One thing Duhigg mentions—a crucial part of the book, in fact—is the habit loop. He tells the story of the development of Febreze and how hard it was to market the stuff. The company had a product that could eliminate (not just cover) even the smell of skunk in textiles and air, but they couldn’t sell it. The turning point came when they studied the habits of people cleaning their houses and realized that when the people were done making a bed, for example, they almost invariably tweaked the covers and smiled in acknowledgement of their labors. This led to the new, and successful, advertising campaign of showing someone cleaning a room and then, as a “minicelebration”, as one test subject expressed it, squirting Febreze into the air.
This advertising campaign is based on the power of the habit loop, which says that habits follow this pattern: cue – routine – reward. We automatically do something (the routine / habit part) because we experience some kind of cue, like a dirty room, and want a particular reward, in the example given the pleasure of a cleaner, tidier room. If we want to change habits, we need to identify the cue and reward in our equation.

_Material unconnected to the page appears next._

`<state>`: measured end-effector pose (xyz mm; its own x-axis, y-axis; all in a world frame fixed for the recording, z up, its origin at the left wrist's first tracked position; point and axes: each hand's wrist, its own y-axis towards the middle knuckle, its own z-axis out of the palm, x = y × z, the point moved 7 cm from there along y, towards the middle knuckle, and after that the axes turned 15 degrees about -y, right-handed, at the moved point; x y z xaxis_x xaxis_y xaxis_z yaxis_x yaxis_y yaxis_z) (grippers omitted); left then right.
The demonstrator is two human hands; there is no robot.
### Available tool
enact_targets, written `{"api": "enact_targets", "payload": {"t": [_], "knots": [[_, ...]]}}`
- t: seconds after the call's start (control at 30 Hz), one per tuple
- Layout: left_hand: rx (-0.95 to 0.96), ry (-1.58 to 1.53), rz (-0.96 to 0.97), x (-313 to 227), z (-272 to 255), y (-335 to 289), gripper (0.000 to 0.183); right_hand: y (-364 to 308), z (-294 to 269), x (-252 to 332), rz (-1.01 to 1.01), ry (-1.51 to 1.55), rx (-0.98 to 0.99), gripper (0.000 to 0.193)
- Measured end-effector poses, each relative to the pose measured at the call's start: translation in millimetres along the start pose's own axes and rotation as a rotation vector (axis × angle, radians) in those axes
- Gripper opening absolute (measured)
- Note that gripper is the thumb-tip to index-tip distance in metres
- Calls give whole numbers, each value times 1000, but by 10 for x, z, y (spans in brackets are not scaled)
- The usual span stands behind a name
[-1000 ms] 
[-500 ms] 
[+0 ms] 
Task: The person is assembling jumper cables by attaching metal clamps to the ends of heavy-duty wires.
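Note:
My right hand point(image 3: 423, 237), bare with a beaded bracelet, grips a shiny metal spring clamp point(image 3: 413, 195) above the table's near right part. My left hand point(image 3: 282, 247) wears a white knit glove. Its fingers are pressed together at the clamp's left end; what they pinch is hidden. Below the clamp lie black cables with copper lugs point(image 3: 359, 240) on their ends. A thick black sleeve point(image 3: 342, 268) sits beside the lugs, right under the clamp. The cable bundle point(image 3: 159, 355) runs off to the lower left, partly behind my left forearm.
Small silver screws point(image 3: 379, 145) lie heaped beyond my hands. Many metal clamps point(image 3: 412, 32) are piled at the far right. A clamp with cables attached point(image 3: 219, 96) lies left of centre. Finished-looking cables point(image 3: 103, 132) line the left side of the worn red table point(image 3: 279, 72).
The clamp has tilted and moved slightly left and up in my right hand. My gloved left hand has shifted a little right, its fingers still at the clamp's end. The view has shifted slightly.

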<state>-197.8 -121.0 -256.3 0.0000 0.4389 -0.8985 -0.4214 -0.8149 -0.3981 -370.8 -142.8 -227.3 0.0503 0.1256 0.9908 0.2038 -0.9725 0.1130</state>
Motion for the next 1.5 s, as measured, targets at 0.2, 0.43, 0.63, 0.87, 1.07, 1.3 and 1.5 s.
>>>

That helps us change the routine or habit that connects the two.
Here is a perfect illustration of the habit loop, a story, I’m sure, from long before psychologists came up with the term: When I was little, we lived next to a family with six children. It was a long time ago and the division of responsibility was traditional, as it was in our family at that time. The husband and father went out to work every day to earn the money and the wife and mother took care of the children and the household. My mother tells of our neighbor washing and waxing her kitchen floor while the children were at school and then making herself a cup of coffee, sitting down, and admiring her freshly-waxed floor before the school bus brought the children back. I think we can assume that six children with the help of the family pets made pretty short work of scuffing up the floor, but the mother was able to enjoy the results of her labor at least briefly.
What on earth does this have to do with curiosity, I hear you asking. I’m just wondering: How much attention do you pay to your achievements and the benefits or rewards of having completed a task? I pay almost no attention to that, at all. When I’m done with one task, I mindlessly start the next. For myself, I’m pretty sure that I would feel more satisfaction—and maybe be more motivated to clean house ;-)—if I took just that moment to look at and see (with curiosity ;-)) what I have accomplished.